Scan the listing below for the word "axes" and copy every line that has it.

• Dataset excerpt:
------------------------------------------------------------

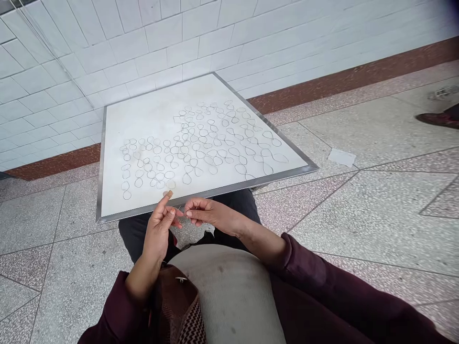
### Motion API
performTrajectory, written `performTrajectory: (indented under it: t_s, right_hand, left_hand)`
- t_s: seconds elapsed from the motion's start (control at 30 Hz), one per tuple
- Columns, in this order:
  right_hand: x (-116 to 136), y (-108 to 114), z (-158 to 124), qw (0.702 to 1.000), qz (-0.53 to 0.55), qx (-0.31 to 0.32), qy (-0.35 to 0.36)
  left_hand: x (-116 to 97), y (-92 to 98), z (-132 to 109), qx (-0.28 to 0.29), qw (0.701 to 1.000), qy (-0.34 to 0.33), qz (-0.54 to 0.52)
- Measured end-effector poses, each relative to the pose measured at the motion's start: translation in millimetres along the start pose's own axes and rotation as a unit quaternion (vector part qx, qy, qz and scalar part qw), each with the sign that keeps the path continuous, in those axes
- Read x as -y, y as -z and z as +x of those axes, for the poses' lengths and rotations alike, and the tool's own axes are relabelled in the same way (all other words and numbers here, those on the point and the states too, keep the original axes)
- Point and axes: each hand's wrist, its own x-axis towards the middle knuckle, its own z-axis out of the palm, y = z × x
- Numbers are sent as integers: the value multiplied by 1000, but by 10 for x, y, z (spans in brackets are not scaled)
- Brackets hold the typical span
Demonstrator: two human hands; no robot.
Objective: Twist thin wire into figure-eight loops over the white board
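My left hand point(160, 224) is just off the near edge of a white board, its index finger raised and its thumb pinched toward the other fingers. Facing it, my right hand point(205, 212) has thumb and fingertips pressed together. Between the fingertips a short stretch of thin wire point(180, 207) shows; most of it is hidden by the fingers. On the metal-framed white board point(139, 114) lie many thin dark wire loops point(193, 165), several shaped like a figure eight. A small pale round spot point(171, 184) is near my left index fingertip.
The board rests over my knees and reaches toward the white tiled wall point(172, 33). A white piece of paper point(342, 156) lies on the speckled floor point(387, 200) to the right. Farther right, a dark shoe point(439, 119) is at the picture's edge.
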Motion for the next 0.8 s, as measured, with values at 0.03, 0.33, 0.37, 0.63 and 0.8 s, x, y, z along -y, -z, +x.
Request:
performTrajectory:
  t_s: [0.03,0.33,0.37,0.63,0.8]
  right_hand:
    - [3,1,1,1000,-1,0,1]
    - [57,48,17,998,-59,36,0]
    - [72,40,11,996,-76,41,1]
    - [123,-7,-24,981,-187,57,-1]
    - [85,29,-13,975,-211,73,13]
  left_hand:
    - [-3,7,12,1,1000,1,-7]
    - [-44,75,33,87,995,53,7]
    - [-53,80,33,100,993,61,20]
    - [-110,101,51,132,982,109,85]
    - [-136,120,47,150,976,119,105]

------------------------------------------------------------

• Response:
- Measured end-effector poses, each relative to the pose measured at the motion's start: translation in millimetres along the start pose's own axes and rotation as a unit quaternion (vector part qx, qy, qz and scalar part qw), each with the sign that keeps the path continuous, in those axes
- Read x as -y, y as -z and z as +x of those axes, for the poses' lengths and rotations alike, and the tool's own axes are relabelled in the same way (all other words and numbers here, those on the point and the states too, keep the original axes)
- Point and axes: each hand's wrist, its own x-axis towards the middle knuckle, its own z-axis out of the palm, y = z × x

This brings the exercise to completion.